Video: Brick thermal conductivity: coefficients for different types of material

Video: Brick thermal conductivity: coefficients for different types of material
Video: IS-452 - Measurement of Thermal Properties of Brick Materials based on Clay Mixtures 2024, December
Anonim

Passing through small towns, you can often see the still preserved monuments of the socialist era: the buildings of rural clubs, palaces, old shops. Dilapidated buildings are characterized by huge window openings with a maximum of double glazing, walls made of reinforced concrete products of relatively small thickness. Expanded clay was used as a heater in the walls, and in small quantities. The thin ribbed slab ceilings also did not help keep the building warm.

When choosing materials for structures, designers of the USSR era had little interest in thermal conductivity. The industry produced enough bricks and slabs, the consumption of fuel oil for heating was practically not limited. Everything changed in a matter of years. "Smart" combined boiler houses with multi-tariff metering devices, thermal coats, recuperative ventilation systems in modernconstruction is already the norm, not a curiosity. However, brick, although it has absorbed many modern scientific achievements, as it was the No. 1 building material, it has remained so.

The phenomenon of heat conduction

In order to understand how different materials are from each other in terms of thermal conductivity, on a cold day outside, it is enough to put your hand alternately on metal, brick wall, wood and, finally, on a piece of foam. However, the properties of materials to transmit thermal energy are not necessarily bad.

heat conduction phenomenon
heat conduction phenomenon

The thermal conductivity of bricks, concrete, wood are considered in the context of the ability of materials to retain heat. But in some cases, heat, on the contrary, must be transferred. This applies, for example, pots, pans and other utensils. Good thermal conductivity ensures that energy is used for its intended purpose - to heat the food being cooked.
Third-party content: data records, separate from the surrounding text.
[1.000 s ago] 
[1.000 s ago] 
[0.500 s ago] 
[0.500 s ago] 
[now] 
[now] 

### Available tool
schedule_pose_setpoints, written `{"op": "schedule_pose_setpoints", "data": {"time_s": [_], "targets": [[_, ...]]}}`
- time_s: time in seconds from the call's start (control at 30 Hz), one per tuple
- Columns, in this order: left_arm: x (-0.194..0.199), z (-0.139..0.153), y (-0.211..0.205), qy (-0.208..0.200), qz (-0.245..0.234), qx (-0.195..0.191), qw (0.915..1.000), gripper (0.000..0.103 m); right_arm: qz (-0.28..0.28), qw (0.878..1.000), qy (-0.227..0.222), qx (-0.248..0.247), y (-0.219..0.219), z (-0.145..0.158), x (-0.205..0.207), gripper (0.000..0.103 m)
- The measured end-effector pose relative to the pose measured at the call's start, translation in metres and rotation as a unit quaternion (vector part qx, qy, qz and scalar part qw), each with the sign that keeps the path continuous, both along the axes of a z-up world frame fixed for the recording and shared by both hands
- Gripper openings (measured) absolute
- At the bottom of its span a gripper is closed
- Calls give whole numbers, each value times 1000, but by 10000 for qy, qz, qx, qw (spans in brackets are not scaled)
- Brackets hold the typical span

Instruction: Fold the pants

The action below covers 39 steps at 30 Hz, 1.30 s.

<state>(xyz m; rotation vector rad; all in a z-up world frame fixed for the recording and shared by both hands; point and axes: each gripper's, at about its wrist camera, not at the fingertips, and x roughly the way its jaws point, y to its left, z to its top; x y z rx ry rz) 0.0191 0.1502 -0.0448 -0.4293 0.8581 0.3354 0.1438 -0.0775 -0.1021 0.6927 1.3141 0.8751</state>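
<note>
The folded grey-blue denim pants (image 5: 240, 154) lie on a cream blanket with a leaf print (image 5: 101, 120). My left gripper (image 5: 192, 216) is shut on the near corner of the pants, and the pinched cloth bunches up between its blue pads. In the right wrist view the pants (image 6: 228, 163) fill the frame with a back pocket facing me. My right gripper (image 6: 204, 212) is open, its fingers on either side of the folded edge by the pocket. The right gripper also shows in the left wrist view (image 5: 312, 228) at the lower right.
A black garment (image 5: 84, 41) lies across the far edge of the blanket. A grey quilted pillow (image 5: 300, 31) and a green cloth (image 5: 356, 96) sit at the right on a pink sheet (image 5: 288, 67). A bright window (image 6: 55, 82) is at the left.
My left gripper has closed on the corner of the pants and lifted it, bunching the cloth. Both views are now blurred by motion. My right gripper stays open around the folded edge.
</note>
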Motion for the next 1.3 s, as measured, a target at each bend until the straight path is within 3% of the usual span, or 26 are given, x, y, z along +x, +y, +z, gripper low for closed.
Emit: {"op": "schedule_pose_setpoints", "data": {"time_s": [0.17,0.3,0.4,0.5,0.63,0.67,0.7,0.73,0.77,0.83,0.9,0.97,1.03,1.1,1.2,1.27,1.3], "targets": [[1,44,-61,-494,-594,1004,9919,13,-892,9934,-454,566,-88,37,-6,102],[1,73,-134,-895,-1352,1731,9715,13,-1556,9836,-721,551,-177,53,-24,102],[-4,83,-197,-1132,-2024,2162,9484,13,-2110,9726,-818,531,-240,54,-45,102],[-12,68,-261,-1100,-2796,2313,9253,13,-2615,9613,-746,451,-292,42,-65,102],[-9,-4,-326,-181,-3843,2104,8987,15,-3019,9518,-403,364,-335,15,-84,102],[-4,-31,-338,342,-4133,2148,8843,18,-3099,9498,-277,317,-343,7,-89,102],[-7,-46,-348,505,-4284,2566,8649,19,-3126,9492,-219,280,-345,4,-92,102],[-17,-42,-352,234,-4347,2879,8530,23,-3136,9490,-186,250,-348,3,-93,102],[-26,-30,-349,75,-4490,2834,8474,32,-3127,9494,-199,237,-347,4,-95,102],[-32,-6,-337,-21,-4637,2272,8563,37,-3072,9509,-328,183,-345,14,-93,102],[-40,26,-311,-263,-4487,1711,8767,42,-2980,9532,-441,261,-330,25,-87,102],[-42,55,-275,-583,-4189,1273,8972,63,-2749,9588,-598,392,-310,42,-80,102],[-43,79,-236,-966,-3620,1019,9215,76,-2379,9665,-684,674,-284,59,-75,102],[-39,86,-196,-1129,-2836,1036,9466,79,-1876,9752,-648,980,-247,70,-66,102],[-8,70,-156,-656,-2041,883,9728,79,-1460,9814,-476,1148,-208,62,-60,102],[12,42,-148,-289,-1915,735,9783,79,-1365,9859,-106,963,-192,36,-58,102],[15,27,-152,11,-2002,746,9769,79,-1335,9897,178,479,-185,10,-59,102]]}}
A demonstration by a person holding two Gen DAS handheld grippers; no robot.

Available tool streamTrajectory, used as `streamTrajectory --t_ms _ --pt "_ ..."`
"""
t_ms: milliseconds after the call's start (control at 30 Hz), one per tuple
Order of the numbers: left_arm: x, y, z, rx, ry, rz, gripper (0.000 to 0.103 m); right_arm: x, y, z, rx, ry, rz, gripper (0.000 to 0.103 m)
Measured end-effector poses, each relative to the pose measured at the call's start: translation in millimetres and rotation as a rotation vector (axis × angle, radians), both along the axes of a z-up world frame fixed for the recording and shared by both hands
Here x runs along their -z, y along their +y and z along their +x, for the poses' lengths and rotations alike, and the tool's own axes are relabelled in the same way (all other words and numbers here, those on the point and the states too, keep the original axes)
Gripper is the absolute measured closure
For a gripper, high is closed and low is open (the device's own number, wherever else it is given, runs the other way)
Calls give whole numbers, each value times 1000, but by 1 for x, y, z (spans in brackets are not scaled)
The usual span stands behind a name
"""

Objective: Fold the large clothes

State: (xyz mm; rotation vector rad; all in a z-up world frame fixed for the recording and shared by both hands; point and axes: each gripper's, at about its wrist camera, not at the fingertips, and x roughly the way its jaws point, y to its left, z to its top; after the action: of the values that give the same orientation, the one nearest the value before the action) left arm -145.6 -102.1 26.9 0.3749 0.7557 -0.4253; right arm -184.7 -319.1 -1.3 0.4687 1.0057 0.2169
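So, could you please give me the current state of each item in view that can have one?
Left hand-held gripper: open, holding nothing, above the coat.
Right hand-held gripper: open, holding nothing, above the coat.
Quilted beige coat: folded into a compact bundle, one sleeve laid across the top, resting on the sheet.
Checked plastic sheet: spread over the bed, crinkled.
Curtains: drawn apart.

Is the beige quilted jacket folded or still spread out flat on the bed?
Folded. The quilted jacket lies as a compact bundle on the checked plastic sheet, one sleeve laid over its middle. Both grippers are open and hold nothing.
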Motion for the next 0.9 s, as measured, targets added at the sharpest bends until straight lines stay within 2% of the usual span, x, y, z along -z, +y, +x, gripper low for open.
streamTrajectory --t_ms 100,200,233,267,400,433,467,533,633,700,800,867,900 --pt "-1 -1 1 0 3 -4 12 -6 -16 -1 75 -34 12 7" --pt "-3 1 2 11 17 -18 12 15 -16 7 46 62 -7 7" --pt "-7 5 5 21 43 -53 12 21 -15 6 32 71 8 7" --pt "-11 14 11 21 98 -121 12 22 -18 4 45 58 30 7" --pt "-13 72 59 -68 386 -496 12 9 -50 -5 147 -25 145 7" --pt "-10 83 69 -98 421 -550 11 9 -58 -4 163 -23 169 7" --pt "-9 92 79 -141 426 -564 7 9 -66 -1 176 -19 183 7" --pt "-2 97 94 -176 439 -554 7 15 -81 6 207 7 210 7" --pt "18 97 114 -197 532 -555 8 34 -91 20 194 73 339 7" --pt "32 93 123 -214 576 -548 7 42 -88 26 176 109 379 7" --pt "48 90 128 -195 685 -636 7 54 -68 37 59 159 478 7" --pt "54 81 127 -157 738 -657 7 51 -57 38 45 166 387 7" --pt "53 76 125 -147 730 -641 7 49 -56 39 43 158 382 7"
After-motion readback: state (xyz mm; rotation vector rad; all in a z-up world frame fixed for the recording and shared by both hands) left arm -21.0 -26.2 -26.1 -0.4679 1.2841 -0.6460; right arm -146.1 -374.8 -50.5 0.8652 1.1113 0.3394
What is measured the thermal conductivity of its physical essence

What is heat? This is the movement of the molecules of a substance, chaotic in a gas or liquid, and vibrating in the crystal lattices of solids. If a metal rod placed in a vacuum is heated on one side, the metal atoms, having received part of the energy, will begin to vibrate in the nests of the lattice. This vibration will be transmitted from atom to atom, due to which the energy will gradually be distributed evenly over the entire mass. For some materials, such as copper, this process takes seconds, while for others, it will take hours for the heat to evenly “spread” throughout the volume. The higher the temperature difference betweencold and hot areas, the faster the heat transfer. By the way, the process will speed up with an increase in the contact area.

The thermal conductivity (x) is measured in W/(m∙K). It shows how much heat energy in Watts will be transferred through one square meter with a temperature difference of one degree.

Full ceramic brick

Stone buildings are strong and durable. In stone castles, garrisons withstood sieges that sometimes lasted for years. Buildings made of stone are not afraid of fire, the stone is not subject to decay processes, due to which the age of some structures exceeds a thousand years. However, the builders did not want to depend on the random shape of the cobblestone. And then ceramic bricks made of clay appeared on the stage of history - the oldest building material created by human hands.

solid ceramic brick
solid ceramic brick

Thermal conductivity of ceramic bricks is not a constant value; in laboratory conditions, absolutely dry material gives a value of 0.56 W / (m∙K). However, real operating conditions are far from laboratory ones, there are many factors that affect the thermal conductivity of a building material:

  • humidity: the drier the material, the better it retains heat;
  • thickness and composition of cement joints: cement conducts heat better, too thick joints will serve as additional freezing bridges;
  • the structure of the brick itself: sand content, firing quality, presence of pores.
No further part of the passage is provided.